Chocados voltamos ao nosso porão inconformados com aquela situação.
     O menino tinha no máximo dois meses e não podia ser deixado à própria sorte dessa forma. Como a situação não se alterava resolvemos levá-lo às escondidas para baixo. Lá ele foi trocado, recebeu fraldas limpas (não me lembro onde conseguimos) e depois foi colocado de volta no carrinho, dormindo profundamente.
     Muitas horas depois, Myriam desceu para nos explicar que Vincent havia finalmente se aquietado, porque compreendera que tinha que lidar com seus próprios problemas.
     Pode?
     Conversando com uma brasileira exilada que fazia psicologia na universidade de Louvain, ela nos falou que aquilo era comum na Bélgica. Que eles eram extremamente duros e até cruéis com as crianças, acreditando que aquilo os faria ter um temperamento forte para enfrentar as adversidades da vida. Talvez algum costume bárbaro herdado das hostes germânicas que invadiram o império romano e formaram os países do norte da Europa.
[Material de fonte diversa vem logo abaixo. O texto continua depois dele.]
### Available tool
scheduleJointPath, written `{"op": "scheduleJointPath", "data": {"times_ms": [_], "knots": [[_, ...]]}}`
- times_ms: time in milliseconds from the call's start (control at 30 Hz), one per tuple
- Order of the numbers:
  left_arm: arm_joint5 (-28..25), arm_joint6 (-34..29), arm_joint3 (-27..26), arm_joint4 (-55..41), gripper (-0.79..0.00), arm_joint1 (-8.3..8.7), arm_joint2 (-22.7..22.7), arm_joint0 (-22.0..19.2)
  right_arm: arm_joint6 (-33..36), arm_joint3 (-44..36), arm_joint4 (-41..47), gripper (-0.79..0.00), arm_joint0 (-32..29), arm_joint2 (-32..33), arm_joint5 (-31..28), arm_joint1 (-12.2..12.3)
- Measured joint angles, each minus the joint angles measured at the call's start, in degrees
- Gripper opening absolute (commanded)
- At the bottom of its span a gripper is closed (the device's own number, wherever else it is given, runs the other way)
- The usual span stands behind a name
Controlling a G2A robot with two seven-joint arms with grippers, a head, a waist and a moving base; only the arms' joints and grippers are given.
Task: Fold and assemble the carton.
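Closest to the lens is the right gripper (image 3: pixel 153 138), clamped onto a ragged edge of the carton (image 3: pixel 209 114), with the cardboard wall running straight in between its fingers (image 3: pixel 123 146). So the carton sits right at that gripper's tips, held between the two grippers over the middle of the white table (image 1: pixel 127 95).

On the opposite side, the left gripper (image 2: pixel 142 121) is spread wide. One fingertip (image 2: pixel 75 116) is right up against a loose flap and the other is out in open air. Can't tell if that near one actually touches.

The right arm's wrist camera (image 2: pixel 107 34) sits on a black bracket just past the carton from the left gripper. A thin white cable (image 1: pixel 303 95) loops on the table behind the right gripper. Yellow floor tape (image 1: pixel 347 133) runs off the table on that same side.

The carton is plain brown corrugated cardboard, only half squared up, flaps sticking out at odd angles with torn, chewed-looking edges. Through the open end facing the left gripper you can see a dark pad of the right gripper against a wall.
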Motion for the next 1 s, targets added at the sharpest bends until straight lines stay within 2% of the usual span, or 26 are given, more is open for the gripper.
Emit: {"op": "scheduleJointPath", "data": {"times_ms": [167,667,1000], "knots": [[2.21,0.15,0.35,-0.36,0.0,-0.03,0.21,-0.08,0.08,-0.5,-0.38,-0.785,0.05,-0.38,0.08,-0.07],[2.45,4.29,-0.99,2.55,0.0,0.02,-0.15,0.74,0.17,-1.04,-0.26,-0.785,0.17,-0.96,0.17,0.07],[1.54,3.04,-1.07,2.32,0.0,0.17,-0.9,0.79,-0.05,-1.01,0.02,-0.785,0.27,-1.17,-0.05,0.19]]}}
     Mas o fato é que esse tipo de criação endurece os adultos e talvez esteja por trás de tantas barbaridades cometidas pelos europeus em suas infinitas guerras. Os belgas mesmo cometeram verdadeiras atrocidades no antigo Congo Belga, sua colônia na África, que até hoje não se recuperou desse processo violentíssimo.
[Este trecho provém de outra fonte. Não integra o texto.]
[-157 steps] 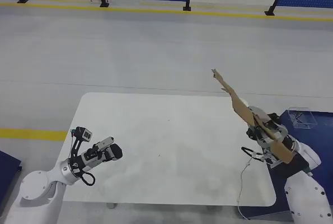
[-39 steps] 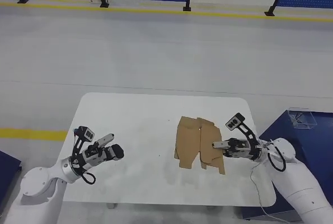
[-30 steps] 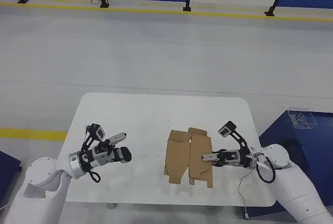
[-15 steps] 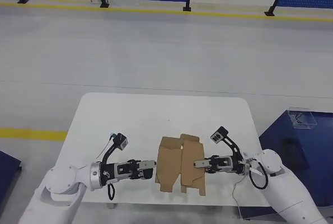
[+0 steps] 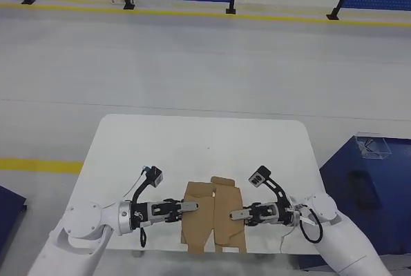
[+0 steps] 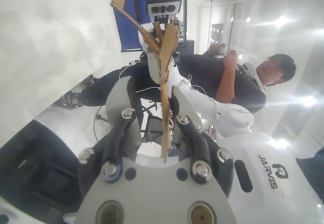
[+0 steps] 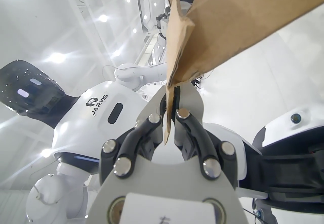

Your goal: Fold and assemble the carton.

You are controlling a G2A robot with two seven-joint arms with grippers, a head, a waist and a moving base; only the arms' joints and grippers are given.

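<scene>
The left arm (image 5: 81, 221) at seven o'clock and the right arm (image 5: 347, 241) at five have glossy white shells, black wrists and looping cables. The right gripper (image 7: 174, 93) has black linkages (image 7: 138, 137) and silver screws (image 7: 108, 145).

The carton (image 5: 212, 219) was plain brown cardboard, matt, with rough, fibrous edges. The table (image 5: 191, 145) had a smooth white top with a dull finish and faint grey scuffs. The left gripper (image 6: 152, 84) and the right gripper (image 7: 174, 93) had smooth white plastic fingers, black links and shiny metal bolts.
</scene>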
     Muitos domingos se sucederam e Vincent sempre ficava na escada, chorando.
     Nós, já sabendo da situação, comprávamos fraldas e fazíamos mamadeiras para dar a ele nos domingos. Ele passava a tarde conosco, entre cervejas, rosquinhas, as risadas de Gordo e adorava. Sorria muito para nós, agradecido dos cuidados e do conforto. No final da tarde voltava para seu carrinho e dormia satisfeito, antes que sua mãe fosse buscá-lo e ficasse também satisfeita de ver como seu pequeno varão estava se tornando um verdadeiro guerreiro e já não chorava mais.
     Onde andará Vincent, hoje com 35 anos? Terá se tornando um indivíduo mais fraco por ter recebido esse amor clandestino, ou quem sabe se tornou um adulto melhor, mais capaz de amar e ser amado?